Solved: Order of input columns affects results in Neural platform

Cate · Dec 7, 2017 1:52 PM

I am working on a group project for class and once one member put the columns in our file in a different order, their Neural Net model is giving much worse test misclassification results from 16% to 18%. Why would this be happening?

mia_stephens · Oct 6, 2017 6:50 AM

Hi Cate,

The order in which the factors are listed in the model dialog DOES affect the starting values of the neural network and will produce different results. The difference in the results is related to the difference of the assigned weights to the factors during the first trial of the neural net. The only way to ensure that the same results are obtained is the use the same factors in the same order with the same seed.
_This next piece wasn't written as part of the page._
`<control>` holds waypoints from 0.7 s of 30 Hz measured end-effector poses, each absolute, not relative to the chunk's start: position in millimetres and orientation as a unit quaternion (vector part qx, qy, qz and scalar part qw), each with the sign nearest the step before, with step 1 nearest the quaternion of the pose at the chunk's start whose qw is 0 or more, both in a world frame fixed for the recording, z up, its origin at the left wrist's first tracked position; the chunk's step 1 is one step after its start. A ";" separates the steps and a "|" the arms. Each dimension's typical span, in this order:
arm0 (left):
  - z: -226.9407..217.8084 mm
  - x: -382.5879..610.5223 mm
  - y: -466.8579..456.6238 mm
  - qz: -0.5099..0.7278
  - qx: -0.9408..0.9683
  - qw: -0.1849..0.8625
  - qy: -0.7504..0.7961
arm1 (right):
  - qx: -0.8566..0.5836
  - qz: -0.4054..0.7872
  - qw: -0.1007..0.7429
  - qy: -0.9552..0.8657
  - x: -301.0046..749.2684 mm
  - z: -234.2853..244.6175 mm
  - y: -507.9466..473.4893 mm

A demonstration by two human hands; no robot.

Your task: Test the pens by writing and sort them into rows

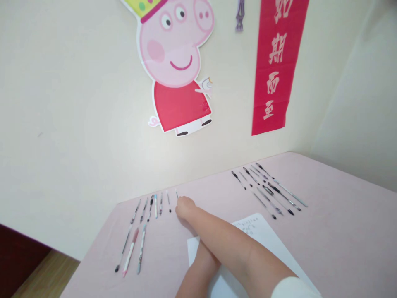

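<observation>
"How is the right hand (185, 207)?"
"It is pinching a slim pen (176, 193), perhaps a refill, near the desk (341, 240)'s far edge."
"And left hand?"
"Hidden under right forearm (235, 244); I cannot tell."

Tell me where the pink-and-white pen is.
In the head view, the pink-and-white pen lies at lower left on the table, between a slim black-ended pen and a pale blue pen.

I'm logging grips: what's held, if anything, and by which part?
The right hand seems to hold a thin pen by its near end; the left hand is hidden.
</observation>
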State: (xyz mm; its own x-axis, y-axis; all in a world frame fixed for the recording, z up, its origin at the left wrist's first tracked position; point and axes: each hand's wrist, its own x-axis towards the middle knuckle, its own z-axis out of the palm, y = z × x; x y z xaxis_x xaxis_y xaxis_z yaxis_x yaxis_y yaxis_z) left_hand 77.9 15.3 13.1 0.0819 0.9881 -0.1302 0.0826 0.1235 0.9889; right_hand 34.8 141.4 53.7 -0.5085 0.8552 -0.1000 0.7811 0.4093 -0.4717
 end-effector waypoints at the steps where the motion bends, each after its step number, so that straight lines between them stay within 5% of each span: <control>1: 18.0 77.0 13.8 0.406 0.562 0.491 0.527 | -0.506 0.231 0.090 -0.826 38.8 53.0 143.8; 10: 25.4 68.2 15.1 0.250 0.810 0.198 0.492 | -0.687 0.127 0.141 -0.701 178.1 43.0 201.0; 21: 16.3 62.6 24.2 0.278 0.800 0.205 0.491 | -0.757 0.048 0.110 -0.643 275.2 30.0 199.8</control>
Hope you're enjoying the class!

Mia

View solution in original post

ian_jmp · Oct 2, 2017 05:21 AM

Many of the algoithms used in predictive modeling necessarily have a random aspect. JMP provides a number of ways to make results 'reproducible', the details depending on exactly what you have done (look for references to 'Random Seed' in the User Interface and check out the documentation). Almost certainly the variation you have seen is for this reason, and nothing to do with shuffling columns.

Having said that, it's a good supplementary question to ask whether it's deirable to force results to be reproducible, or whether one should embrace this 'algorithmic variability'.

Cate · Oct 2, 2017 09:23 AM

Thank you for your response. We will indeed revisit the documentation that you referenced. And ultimately like you said, we may just need to embrace this 'algorithmic variability’.

By way of explanation, the desire to force reproducible results, while not appropriate in a professional setting, is highly desirable in an academic setting. This is a group project for a graduate school class. Unfortunately, the team members all reside in different states and are trying to work in concert with each other to develop predictive models. For Neural Nets, we are all using the same random seed with the Random Seed Add-In that, per our professor, was designed by Mia Stephens Academic Ambassador with JMP for the purposes of being used in the academic arena. It seems strange that the same person running the same model with the same random seed, will get such different responses from one day to the next (and always worse results). When run in the same day, the model reliably produce the same test misclassification rate. The only change, other than shutting the computer down, was to re-order the columns to prepare the file for an additional dump of data. In addition, other team members can’t reproduce the results running that same model.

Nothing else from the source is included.